Walter Reed Army Medical Center is investigating the former head of a program that aids injured soldiers.

The probe is into the activities of Michael J. Wagner, who until last month ran the Army's Medical Family Assistance Center, Army spokesman Paul Boyce said Tuesday. The center links businesses, charities and other donors with wounded troops who need financial help or families strained by living costs, air fares and other expenses when they come to Washington to visit or help care for injured soldiers.

The Washington Post — citing documents and interviews with current and former staff members at the assistance center — said Wagner was seeking funders and soliciting donations for a Dallas, Texas, charity at the same time he administered the Army program.

Wagner is now a director of the Texas-based charity, the Military, Veteran and Family Assistance Foundation, a nonprofit group that provides services and resources for veterans and their families.

He could not immediately be reached for comment Tuesday at the foundation office, where another official said Wagner would issue a statement later in the day.

The newspaper said that in a telephone interview Wagner denied he had solicited funds for the charity or made contact with donors during office hours. "It's just not true," he was quoted as saying. "I intentionally stayed out of that. I couldn't do that. I couldn't do both."

Wagner said the charity was founded by his brother and that he did not officially become its executive director until he left Walter Reed, according to the Post.

The story was the latest in a Post series that also disclosed bureaucratic delays and substandard living conditions endured by some soldiers there as outpatients, as well as problems in receiving benefits.

Two senators on Tuesday urged Defense Secretary Robert Gates to launch an inspector general's investigation into what they called the "deplorable living conditions facing returning Iraq and Afghanistan war veterans."

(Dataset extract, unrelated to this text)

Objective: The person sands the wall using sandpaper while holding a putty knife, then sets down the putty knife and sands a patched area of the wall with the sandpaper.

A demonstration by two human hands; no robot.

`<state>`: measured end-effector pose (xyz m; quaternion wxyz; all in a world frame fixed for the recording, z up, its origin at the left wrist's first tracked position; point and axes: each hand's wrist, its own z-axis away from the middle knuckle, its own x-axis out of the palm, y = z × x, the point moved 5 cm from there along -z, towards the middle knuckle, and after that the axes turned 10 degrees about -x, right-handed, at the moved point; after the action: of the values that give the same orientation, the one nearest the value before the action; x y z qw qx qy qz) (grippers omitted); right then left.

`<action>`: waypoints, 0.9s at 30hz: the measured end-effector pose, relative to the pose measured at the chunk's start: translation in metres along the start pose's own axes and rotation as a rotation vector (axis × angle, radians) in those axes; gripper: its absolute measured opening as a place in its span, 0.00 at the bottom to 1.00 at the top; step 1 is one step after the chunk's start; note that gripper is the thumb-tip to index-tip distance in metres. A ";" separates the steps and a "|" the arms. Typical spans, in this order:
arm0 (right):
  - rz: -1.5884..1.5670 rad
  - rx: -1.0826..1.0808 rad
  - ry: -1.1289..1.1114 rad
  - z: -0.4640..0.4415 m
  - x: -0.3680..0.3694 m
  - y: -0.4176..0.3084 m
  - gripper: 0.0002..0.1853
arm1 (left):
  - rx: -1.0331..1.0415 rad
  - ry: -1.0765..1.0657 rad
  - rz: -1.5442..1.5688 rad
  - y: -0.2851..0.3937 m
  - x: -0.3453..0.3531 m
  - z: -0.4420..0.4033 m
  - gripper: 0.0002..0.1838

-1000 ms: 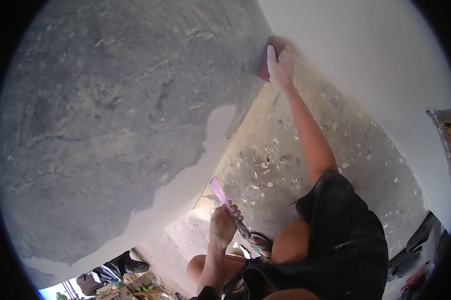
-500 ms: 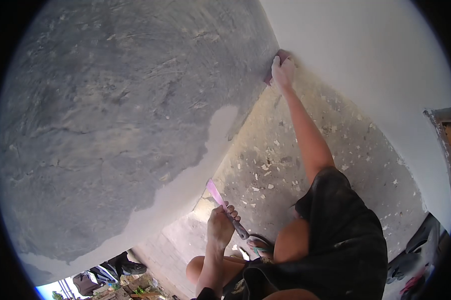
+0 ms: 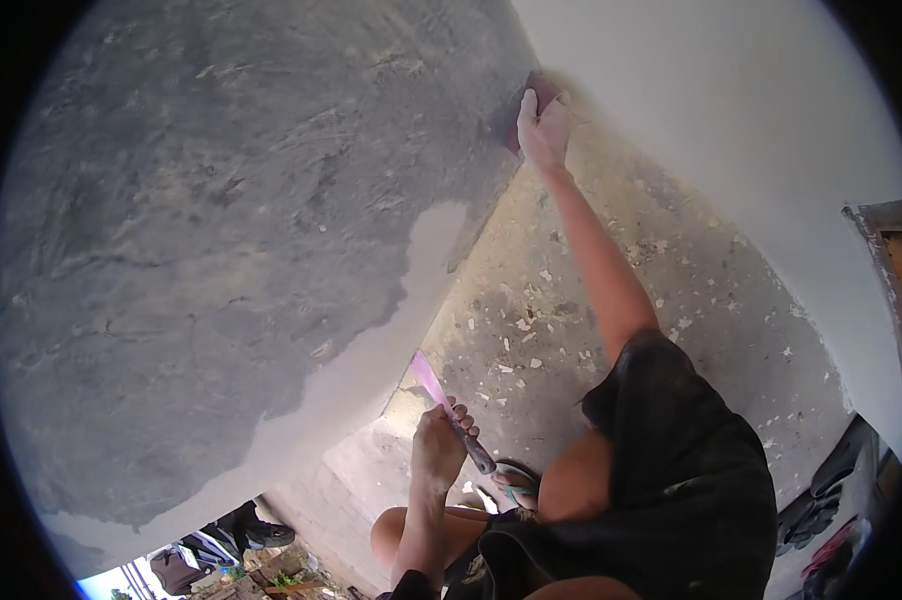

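Reaching far forward, my right hand (image 3: 544, 135) is closed on a dark red piece of sandpaper (image 3: 542, 92), pressed against the foot of the grey wall (image 3: 221, 220) near its corner with the white wall. White dust coats the fingers. My left hand (image 3: 439, 447) wraps around the dark handle of a putty knife (image 3: 432, 382). Its blade, pinkish in this light, points up toward the wall's lower edge. A pale smooth band (image 3: 351, 385) runs along the bottom of the grey wall.
The concrete floor (image 3: 591, 300) is strewn with white flakes. A white wall (image 3: 731, 110) rises at the right, with a framed opening (image 3: 891, 240). Dark items (image 3: 826, 490) lie at lower right. A sandalled foot (image 3: 516, 487) is below me. Bags and rubble show at lower left.
My right hand has slid the sandpaper slightly up and left in the view, along the wall's foot. The view has shifted a little. My left hand keeps its hold on the putty knife.
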<state>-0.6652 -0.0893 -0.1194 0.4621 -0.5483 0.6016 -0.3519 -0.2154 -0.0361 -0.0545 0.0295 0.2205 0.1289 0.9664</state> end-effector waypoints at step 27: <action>0.025 0.054 -0.001 0.001 0.010 0.035 0.14 | 0.008 0.008 -0.032 0.001 0.008 0.001 0.09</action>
<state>-0.6752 -0.0940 -0.1537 0.4815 -0.5283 0.5983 -0.3620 -0.2223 -0.0363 -0.0503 0.0437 0.2146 0.1366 0.9661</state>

In their letter to Gates, Democratic Sens. Barbara Mikulski of Maryland and Patty Murray of Washington also urged him to investigate conditions at the Navy's top hospital — the National Naval Medical Center — in Bethesda, Md.

"If conditions at Walter Reed, the crown jewel of military health care facilities, have degraded to the point where mouse traps are handed out to patients, how can we feel confident that our troops and veterans truly have the care and transition assistance they have been promised at any facility across the country?" the senators wrote.